## Problem details
Among the lines of data below, reproduce only those from the one with "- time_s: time" through the one with "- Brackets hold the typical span", exactly as they stand, both ends included.

══ Data extract

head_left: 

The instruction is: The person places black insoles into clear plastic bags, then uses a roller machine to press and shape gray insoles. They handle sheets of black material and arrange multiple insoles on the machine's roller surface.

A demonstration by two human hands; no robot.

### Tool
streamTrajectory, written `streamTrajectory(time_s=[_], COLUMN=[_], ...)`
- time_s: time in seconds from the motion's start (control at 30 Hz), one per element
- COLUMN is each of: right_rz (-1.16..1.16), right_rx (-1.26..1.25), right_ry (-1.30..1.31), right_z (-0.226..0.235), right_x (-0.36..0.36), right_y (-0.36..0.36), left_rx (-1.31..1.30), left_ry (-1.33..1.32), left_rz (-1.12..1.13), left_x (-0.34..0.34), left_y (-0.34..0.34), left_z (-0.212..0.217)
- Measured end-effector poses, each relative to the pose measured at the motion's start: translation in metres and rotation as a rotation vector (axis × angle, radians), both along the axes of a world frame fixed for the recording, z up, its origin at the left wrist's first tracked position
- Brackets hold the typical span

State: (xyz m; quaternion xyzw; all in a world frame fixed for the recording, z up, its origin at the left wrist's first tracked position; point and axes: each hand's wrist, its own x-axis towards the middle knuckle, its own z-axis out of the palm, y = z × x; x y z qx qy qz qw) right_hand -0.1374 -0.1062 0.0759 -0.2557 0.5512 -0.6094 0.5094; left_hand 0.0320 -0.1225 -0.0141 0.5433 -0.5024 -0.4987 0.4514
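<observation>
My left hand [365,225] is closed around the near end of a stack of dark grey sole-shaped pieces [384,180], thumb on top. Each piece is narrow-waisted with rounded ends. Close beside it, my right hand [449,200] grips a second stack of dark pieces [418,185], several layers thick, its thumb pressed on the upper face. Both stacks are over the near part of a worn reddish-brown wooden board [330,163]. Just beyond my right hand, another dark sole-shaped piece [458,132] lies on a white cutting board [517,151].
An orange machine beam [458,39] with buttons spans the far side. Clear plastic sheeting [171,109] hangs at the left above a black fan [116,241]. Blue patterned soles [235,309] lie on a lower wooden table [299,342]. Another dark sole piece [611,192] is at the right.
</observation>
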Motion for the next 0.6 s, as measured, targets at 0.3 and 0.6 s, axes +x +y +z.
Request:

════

## Answer for this exercise
- time_s: time in seconds from the motion's start (control at 30 Hz), one per element
- COLUMN is each of: right_rz (-1.16..1.16), right_rx (-1.26..1.25), right_ry (-1.30..1.31), right_z (-0.226..0.235), right_x (-0.36..0.36), right_y (-0.36..0.36), left_rx (-1.31..1.30), left_ry (-1.33..1.32), left_rz (-1.12..1.13), left_x (-0.34..0.34), left_y (-0.34..0.34), left_z (-0.212..0.217)
- Measured end-effector poses, each relative to the pose measured at the motion's start: translation in metres and rotation as a rotation vector (axis × angle, radians), both along the axes of a world frame fixed for the recording, z up, its origin at the left wrist's first tracked position
- Brackets hold the typical span

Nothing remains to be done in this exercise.